Weakly-supervised object detection via mining pseudo ground truth bounding-boxes

Weakly-supervised object detection via mining pseudo ground truth bounding-boxes

Yongqiang Zhang, Yaicheng Bai, Mingli Ding, Yongqiang Li, Bernard Ghanem, 
"Weakly-supervised object detection via mining pseudo ground truth bounding-boxes " 

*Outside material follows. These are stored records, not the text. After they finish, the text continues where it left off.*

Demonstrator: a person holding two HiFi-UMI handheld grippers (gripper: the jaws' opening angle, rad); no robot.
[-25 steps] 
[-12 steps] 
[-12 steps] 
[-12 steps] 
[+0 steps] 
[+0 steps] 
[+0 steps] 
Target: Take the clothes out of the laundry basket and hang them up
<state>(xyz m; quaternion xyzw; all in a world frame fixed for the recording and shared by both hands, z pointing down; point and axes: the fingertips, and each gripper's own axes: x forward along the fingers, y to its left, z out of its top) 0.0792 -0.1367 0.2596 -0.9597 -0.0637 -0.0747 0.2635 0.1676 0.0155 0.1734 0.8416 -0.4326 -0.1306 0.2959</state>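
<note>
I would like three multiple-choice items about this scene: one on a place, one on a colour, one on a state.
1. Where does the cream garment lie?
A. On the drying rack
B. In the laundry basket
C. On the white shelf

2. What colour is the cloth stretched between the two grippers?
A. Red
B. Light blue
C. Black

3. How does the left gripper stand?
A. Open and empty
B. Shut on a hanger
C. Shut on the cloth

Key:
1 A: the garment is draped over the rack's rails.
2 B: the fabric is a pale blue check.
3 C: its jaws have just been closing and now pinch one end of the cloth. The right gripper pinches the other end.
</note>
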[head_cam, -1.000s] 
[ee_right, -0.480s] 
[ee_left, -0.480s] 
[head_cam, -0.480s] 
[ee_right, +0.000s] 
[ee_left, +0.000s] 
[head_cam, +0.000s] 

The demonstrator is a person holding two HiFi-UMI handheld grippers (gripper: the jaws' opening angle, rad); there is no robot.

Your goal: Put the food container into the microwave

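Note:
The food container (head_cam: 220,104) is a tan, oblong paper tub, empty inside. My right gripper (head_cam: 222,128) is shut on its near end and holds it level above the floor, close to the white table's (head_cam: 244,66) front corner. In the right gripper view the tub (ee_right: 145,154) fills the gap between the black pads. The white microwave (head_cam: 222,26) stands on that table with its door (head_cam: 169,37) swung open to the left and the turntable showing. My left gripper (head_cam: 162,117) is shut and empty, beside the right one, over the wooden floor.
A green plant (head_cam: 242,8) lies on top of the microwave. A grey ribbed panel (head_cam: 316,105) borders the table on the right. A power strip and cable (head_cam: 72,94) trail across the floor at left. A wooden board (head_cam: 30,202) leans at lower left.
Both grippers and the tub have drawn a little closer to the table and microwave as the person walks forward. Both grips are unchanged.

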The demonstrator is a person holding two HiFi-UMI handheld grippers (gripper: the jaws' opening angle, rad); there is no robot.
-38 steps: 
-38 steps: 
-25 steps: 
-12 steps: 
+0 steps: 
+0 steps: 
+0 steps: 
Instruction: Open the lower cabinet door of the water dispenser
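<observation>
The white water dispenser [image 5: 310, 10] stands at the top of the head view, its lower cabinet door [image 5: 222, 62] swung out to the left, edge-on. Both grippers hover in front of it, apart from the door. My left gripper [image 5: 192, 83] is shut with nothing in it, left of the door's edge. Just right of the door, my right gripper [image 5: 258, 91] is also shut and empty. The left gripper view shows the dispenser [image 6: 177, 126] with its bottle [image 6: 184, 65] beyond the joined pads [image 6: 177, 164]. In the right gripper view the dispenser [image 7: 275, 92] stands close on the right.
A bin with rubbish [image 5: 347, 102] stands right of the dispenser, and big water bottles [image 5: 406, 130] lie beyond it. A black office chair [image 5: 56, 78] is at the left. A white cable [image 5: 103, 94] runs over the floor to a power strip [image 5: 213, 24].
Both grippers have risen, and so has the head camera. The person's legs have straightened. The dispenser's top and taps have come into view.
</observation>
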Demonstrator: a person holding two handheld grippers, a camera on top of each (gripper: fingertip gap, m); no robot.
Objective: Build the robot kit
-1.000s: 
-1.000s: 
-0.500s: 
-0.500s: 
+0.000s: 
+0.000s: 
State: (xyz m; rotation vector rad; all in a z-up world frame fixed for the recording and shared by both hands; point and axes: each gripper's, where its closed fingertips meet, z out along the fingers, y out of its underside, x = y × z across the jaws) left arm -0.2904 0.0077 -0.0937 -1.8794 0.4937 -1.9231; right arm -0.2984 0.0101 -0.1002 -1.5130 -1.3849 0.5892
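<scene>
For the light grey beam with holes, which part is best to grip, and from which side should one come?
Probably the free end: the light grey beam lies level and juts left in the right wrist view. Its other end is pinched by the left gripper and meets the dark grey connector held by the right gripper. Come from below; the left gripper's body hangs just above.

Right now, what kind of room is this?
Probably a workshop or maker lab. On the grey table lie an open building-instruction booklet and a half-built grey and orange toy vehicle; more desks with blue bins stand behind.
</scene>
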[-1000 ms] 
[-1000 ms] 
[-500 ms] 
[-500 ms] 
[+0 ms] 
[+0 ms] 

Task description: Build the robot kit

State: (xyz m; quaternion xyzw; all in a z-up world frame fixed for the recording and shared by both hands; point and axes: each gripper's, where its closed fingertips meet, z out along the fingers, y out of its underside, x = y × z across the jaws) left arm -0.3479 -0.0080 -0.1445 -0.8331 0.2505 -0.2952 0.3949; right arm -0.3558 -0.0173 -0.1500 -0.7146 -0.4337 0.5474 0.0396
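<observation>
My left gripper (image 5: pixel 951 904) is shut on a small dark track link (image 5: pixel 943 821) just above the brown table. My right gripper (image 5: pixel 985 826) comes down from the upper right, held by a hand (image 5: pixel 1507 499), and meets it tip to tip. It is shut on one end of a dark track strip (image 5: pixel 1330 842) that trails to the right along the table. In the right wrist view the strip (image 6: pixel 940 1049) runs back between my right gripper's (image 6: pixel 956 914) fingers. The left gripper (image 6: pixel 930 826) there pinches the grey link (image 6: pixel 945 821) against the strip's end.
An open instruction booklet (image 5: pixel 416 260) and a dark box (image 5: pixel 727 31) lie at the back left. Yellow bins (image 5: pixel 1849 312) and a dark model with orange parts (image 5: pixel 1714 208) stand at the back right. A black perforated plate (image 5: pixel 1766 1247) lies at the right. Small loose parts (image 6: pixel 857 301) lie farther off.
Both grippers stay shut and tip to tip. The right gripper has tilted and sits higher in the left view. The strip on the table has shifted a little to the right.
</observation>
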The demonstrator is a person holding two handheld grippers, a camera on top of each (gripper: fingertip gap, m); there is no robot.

In Pattern Recognition (2018)
Yongqiang Zhang, Yaicheng Bai, Mingli Ding, Yongqiang Li, Bernard Ghanem
Weakly-supervised learning, Object detection, Pseudo ground truth, Iterative learning, Deep learning
2018
Recently, weakly-supervised object detection has attracted much attention, since it does not require expensive bounding-box annotations while training the network. Although significant progress has also been made, there is still a large gap on the performance between weakly-supervised and fully-supervised object detection. To mitigate this gap, some works try to use the pseudo ground truths generated by a weakly-supervised detector to train a supervised detector. However, such approaches incline to find the most representative parts instead of the whole body of an object, and only seek one ground truth bounding-box per class even though many same-class instances exist in an image. To address these issues, we propose a weakly-supervised to fully-supervised framework (W2F), where a weakly-supervised detector is implemented using multiple instance learning. And then, we propose a pseudo ground-truth excavation (PGE) algorithm to find the accurate pseudo ground truth bounding-box for each instance. Moreover, the pseudo ground-truth adaptation (PGA) algorithm is designed to further refine those pseudo ground truths mined by PGE algorithm. Finally, the mined pseudo ground truths are used as supervision to train a fully-supervised detector. Additionally, we also propose an iterative ground-truth learning (IGL) approach, which enhances the quality of the pseudo ground truths by using the predictions of the fully-supervised detector iteratively. Extensive experiments on the challenging PASCAL VOC 2007 and 2012 benchmarks strongly demonstrate the effectiveness of our method. We obtain 53.1% and 49.4% mAP on VOC2007 and VOC2012 respectively, which is a significant improvement over previous state-of-the-art methods.